M. Warner Losh wrote:

In message: <[EMAIL PROTECTED]>
Gregory Bond <[EMAIL PROTECTED]> writes:
: Rob wrote:
: : >>> You'd better cite your source and / or reasoning, as ~3*10^8m/s =is= : >>> the
: >>> accepted constant speed of light in vacuum.
: >>
: It's deeper than that. The "second" and the "meter" are both defined in : terms of wavelengths of light, which (as a consequence) fixes the speed : of light _by definition_, at _exactly_ *299 792 458 m s^-1.

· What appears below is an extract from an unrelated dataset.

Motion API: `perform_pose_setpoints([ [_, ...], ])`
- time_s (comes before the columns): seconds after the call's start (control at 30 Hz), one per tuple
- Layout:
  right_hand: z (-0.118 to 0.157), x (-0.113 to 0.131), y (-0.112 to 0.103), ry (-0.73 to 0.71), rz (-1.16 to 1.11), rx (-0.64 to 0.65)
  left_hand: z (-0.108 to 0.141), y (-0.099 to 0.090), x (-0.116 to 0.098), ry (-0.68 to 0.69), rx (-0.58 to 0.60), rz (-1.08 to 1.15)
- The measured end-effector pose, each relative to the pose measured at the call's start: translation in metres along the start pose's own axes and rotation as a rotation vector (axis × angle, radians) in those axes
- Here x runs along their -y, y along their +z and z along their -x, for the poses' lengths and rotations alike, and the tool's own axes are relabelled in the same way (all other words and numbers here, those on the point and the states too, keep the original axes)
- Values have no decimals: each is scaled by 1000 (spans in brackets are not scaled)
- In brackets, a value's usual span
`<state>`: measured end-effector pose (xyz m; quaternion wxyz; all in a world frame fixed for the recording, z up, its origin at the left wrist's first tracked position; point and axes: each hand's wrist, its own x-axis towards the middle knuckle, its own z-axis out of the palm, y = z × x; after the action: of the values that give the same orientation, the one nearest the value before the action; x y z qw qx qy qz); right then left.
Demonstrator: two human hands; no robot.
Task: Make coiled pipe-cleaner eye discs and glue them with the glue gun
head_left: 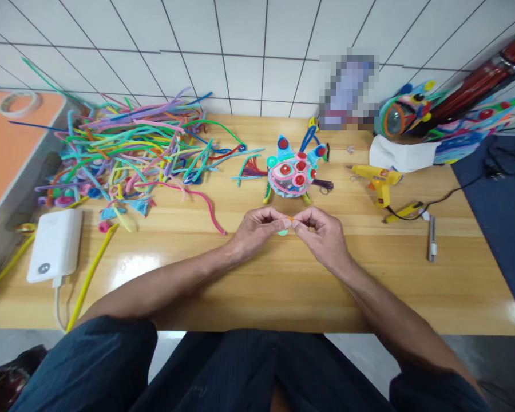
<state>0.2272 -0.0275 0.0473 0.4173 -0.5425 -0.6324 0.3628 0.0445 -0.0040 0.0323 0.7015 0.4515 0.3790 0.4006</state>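
My left hand [264, 224] and my right hand [320, 230] meet near the middle of the table, fingertips pinched. Between them shows a small orange piece [290, 219], mostly covered by the fingers; it looks like a bit of pipe cleaner. Just under my left fingertips a pale green round piece [282, 232] peeks out, and I cannot tell whether it is held or lies on the wood. Beyond the hands stands a craft figure [292, 176] with a clear body, pink rings, red discs, blue pointed parts and yellow-green feet. A fringed purple-red tassel [254, 167] sticks out at its left.
A heap of coloured pipe cleaners [141, 149] spreads at the left, behind a white power bank [55, 245] with a cable. To the right lie a yellow glue gun [380, 180], a yellow cutter [403, 212] and a grey cutter [431, 239]. Another craft figure [401, 117] stands by the wall.
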Motion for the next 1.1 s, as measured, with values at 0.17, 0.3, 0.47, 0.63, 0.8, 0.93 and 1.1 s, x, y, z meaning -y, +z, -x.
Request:
perform_pose_setpoints([
  [0.17, -2, -3, -3, -47, 105, 17, -4, -8, -6, 130, 119, -370],
  [0.3, 1, -1, -3, -289, 322, -15, -1, -9, -12, 332, 125, -672],
  [0.47, -2, 1, -12, -117, 155, 64, -2, -10, -10, 224, 106, -481],
  [0.63, -11, 1, -20, 86, -85, 107, -6, -11, -7, 81, 100, -219],
  [0.8, -10, 0, -14, 130, -134, 168, -5, -8, -12, 49, 91, -164],
  [0.93, -7, -1, -8, 129, -127, 143, -2, -4, -14, 1, 56, -91],
  [1.1, -5, -2, 0, 126, -194, 121, 0, 1, -5, -57, -23, 66],
])
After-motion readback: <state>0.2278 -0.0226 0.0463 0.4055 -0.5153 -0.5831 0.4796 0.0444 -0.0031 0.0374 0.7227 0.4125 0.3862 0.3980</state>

The second is not defined in terms of the speed of light.  It is
defined in terms of the number of hyperfine transitions of cesium:

http://www.bipm.fr/en/si/si_brochure/chapter2/2-1/second.html
        The second is the duration of 9 192 631 770 periods of the
        radiation corresponding to the transition between the two
        hyperfine levels of the ground state of the caesium 133 atom.
        This definition refers to a caesium atom at rest at a
        temperature of 0 K.

The meter used to be defined in terms the wavelength of Krypton-86
radiation, but that was changed in 1983.  It is nowdefined in terms of
how far light travels in a given time interval.  See
http://physics.nist.gov/cuu/Units/meter.html for a good historical
perspective.

So the definition of the meter is dependent on the second, but the
second is independent.

However, the definition implicitly assumes that today's fundamental
constants of the universe are indeed constant.  There's been some
evidence that suggests, but is so far inconclusive, that some or all
of the fundamental constants of the universe may vary on the order of
a few parts in 10^15 over the last few billion years or so.  The
definition of the meter was changed before this evidence was known.

And this is indeed, very off topic.

Warner




Like I said before, go to www.nist.gov and read for yourself about all of this topic. Lets close it on that note LOL. Rob.